*What the task asks*. From the first line to the last, copy the data exactly and drop the pictures.

*Recorded information*.
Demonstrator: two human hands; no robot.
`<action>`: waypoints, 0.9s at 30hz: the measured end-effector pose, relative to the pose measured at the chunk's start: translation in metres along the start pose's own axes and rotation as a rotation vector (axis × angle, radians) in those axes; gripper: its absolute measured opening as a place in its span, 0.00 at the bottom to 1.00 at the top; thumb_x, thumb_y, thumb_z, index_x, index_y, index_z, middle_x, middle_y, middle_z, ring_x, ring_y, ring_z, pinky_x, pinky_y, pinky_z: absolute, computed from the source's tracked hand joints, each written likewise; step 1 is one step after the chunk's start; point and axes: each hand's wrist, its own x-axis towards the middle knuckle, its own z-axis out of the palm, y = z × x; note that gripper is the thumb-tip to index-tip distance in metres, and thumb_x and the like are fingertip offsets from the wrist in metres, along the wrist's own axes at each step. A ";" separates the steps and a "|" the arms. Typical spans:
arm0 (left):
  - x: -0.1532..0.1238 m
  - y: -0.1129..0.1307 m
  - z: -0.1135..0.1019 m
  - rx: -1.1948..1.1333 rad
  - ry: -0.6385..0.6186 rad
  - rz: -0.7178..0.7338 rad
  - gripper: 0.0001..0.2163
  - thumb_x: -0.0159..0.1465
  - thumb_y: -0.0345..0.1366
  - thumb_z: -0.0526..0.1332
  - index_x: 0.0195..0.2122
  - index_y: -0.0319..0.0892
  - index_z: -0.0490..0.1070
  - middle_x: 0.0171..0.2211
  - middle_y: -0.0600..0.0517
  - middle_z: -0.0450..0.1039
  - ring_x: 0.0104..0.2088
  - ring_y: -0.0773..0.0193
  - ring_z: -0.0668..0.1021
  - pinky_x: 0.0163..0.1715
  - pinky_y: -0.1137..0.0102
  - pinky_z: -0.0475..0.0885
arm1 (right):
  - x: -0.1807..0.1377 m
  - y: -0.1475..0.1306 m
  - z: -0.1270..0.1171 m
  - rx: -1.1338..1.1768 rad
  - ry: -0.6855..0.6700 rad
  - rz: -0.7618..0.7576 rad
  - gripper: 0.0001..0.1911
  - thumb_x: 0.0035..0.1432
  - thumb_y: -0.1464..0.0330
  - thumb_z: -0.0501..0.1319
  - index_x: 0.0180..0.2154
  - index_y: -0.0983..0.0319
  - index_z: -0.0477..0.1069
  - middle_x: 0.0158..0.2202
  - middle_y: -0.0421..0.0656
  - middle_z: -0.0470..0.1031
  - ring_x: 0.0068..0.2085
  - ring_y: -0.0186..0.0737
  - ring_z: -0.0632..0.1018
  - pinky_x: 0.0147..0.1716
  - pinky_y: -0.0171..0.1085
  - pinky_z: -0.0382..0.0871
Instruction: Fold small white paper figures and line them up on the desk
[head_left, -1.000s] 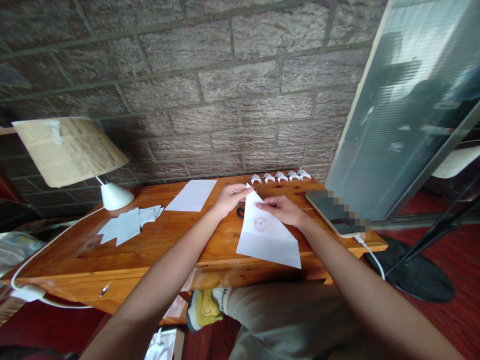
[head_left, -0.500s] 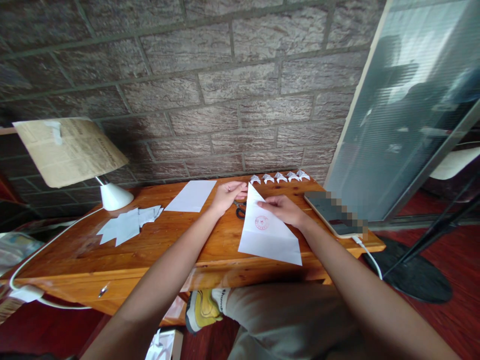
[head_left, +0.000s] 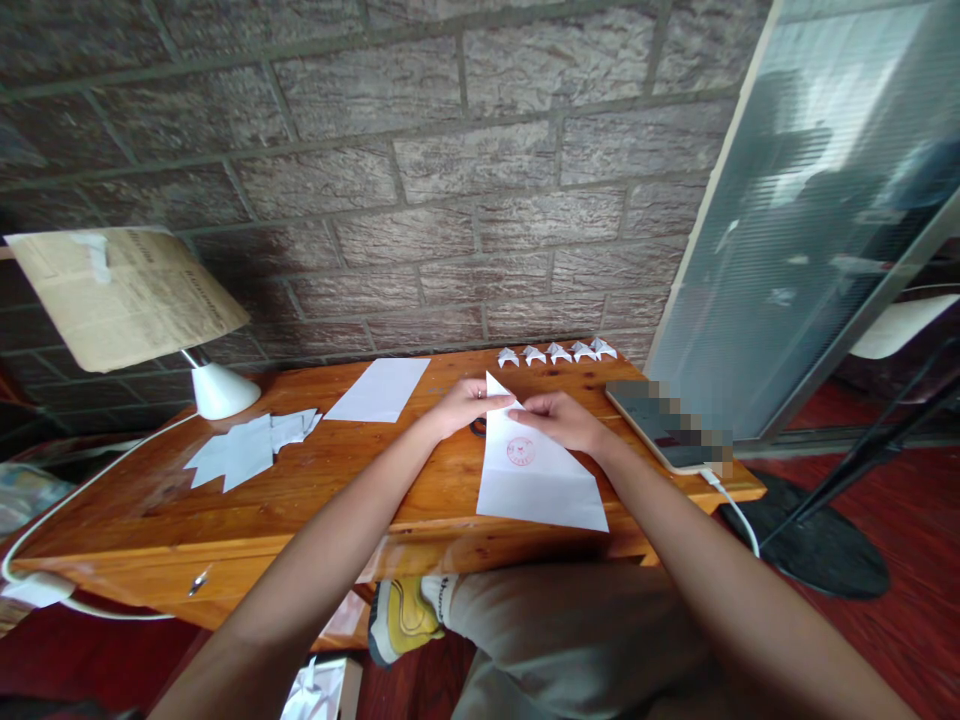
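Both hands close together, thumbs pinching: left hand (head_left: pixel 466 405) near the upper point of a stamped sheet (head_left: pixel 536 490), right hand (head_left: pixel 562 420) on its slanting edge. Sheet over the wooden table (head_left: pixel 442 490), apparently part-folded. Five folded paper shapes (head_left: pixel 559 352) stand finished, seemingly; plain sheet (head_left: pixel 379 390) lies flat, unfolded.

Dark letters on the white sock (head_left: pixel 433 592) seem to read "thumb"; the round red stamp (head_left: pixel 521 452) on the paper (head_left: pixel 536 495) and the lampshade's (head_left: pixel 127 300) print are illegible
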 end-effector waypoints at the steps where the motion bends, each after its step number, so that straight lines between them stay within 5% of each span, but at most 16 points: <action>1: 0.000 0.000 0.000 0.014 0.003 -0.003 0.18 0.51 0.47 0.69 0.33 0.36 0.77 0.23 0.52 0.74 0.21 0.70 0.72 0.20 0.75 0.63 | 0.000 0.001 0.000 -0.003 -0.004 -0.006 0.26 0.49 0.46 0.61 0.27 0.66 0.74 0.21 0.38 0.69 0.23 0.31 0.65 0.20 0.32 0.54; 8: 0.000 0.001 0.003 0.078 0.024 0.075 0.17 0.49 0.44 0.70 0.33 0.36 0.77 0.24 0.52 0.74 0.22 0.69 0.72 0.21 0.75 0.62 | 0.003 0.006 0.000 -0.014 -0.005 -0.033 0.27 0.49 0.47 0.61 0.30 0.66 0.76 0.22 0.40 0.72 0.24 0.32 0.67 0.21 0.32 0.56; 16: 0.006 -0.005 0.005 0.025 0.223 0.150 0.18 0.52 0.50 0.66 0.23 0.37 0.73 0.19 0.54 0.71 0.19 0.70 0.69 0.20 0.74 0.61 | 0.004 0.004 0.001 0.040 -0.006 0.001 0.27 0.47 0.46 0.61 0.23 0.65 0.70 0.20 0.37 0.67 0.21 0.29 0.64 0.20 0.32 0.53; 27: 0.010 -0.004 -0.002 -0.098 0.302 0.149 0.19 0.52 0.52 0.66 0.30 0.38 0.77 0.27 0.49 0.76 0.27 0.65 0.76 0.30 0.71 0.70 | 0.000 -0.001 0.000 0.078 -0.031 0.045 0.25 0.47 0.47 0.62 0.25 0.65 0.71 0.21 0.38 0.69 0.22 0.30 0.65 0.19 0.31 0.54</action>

*Task output*.
Demonstrator: two human hands; no robot.
`<action>`: waypoints, 0.9s at 30hz: the measured end-effector pose, relative to the pose measured at the chunk's start: translation in metres along the start pose's own axes and rotation as a rotation vector (axis × angle, radians) in those axes; gripper: its absolute measured opening as a place in its span, 0.00 at the bottom to 1.00 at the top; thumb_x, thumb_y, thumb_z, index_x, index_y, index_z, middle_x, middle_y, middle_z, ring_x, ring_y, ring_z, pinky_x, pinky_y, pinky_z: absolute, computed from the source's tracked hand joints, each written likewise; step 1 is one step after the chunk's start; point and axes: each hand's wrist, its own x-axis towards the middle knuckle, its own z-axis out of the palm, y = z × x; note that gripper is the thumb-tip to index-tip distance in metres, and thumb_x and the like are fingertip offsets from the wrist in metres, along the wrist's own axes at each step. A ";" separates the steps and a "|" the arms. Typical spans:
arm0 (left):
  - x: -0.1532..0.1238 m
  - y: -0.1129..0.1307 m
  - z: -0.1135..0.1019 m
  - rx: -1.1948..1.1333 rad
  - ry: -0.6385..0.6186 rad
  - rz: -0.7178..0.7338 rad
  - gripper: 0.0001..0.2163
  - thumb_x: -0.0159..0.1465
  - thumb_y: -0.0345..0.1366
  - thumb_z: -0.0526..0.1332
  - index_x: 0.0195..0.2122
  - index_y: -0.0319..0.0892
  - index_z: -0.0490..0.1070
  - middle_x: 0.0171..0.2211
  - middle_y: -0.0600..0.0517
  - middle_z: -0.0450..0.1039
  - ring_x: 0.0104..0.2088
  - ring_y: -0.0773..0.0193
  - ring_z: -0.0668..0.1021
  - pinky_x: 0.0163..0.1715
  - pinky_y: -0.1137..0.0102
  - pinky_z: -0.0475..0.0885
arm1 (right):
  - x: -0.1807..0.1377 m
  - y: -0.1475..0.1306 m
  - z: -0.1270..0.1171 m
  - rx: -1.1338..1.1768 rad
  - ry: -0.6855..0.6700 rad
  - rz: -0.7618..0.7576 rad
  - gripper: 0.0001..0.1911
  - thumb_x: 0.0035..0.1432
  - thumb_y: -0.1464..0.0330
  - thumb_z: -0.0501..0.1319
  - index_x: 0.0180..0.2154
  - index_y: -0.0983..0.0319
  - index_z: -0.0477..0.1069
  - middle_x: 0.0158..0.2202
  - middle_y: -0.0421..0.0656
  - middle_z: -0.0470..0.1031
  - ring_x: 0.0068..0.2085
  - ring_y: -0.0186..0.0737
  - ring_z: -0.0632..0.1018
  - pinky_x: 0.0147..0.1716
  - pinky_y: -0.0171..0.1085
  - pinky_z: -0.0382..0.0871
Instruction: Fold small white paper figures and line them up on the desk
[head_left, -1.000s] 
[head_left, -0.500s] 
[head_left, +0.000s] 
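Both hands close together, thumbs pinching: left hand (head_left: pixel 466 405) near the upper point of a stamped sheet (head_left: pixel 536 490), right hand (head_left: pixel 562 420) on its slanting edge. Sheet over the wooden table (head_left: pixel 442 490), apparently part-folded. Five folded paper shapes (head_left: pixel 559 352) stand finished, seemingly; plain sheet (head_left: pixel 379 390) lies flat, unfolded.

Dark letters on the white sock (head_left: pixel 433 592) seem to read "thumb"; the round red stamp (head_left: pixel 521 452) on the paper (head_left: pixel 536 495) and the lampshade's (head_left: pixel 127 300) print are illegible
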 end-effector waypoints at the steps where the motion bends, each after its step number, so that straight lines between them stay within 5% of each span, but at most 16 points: <action>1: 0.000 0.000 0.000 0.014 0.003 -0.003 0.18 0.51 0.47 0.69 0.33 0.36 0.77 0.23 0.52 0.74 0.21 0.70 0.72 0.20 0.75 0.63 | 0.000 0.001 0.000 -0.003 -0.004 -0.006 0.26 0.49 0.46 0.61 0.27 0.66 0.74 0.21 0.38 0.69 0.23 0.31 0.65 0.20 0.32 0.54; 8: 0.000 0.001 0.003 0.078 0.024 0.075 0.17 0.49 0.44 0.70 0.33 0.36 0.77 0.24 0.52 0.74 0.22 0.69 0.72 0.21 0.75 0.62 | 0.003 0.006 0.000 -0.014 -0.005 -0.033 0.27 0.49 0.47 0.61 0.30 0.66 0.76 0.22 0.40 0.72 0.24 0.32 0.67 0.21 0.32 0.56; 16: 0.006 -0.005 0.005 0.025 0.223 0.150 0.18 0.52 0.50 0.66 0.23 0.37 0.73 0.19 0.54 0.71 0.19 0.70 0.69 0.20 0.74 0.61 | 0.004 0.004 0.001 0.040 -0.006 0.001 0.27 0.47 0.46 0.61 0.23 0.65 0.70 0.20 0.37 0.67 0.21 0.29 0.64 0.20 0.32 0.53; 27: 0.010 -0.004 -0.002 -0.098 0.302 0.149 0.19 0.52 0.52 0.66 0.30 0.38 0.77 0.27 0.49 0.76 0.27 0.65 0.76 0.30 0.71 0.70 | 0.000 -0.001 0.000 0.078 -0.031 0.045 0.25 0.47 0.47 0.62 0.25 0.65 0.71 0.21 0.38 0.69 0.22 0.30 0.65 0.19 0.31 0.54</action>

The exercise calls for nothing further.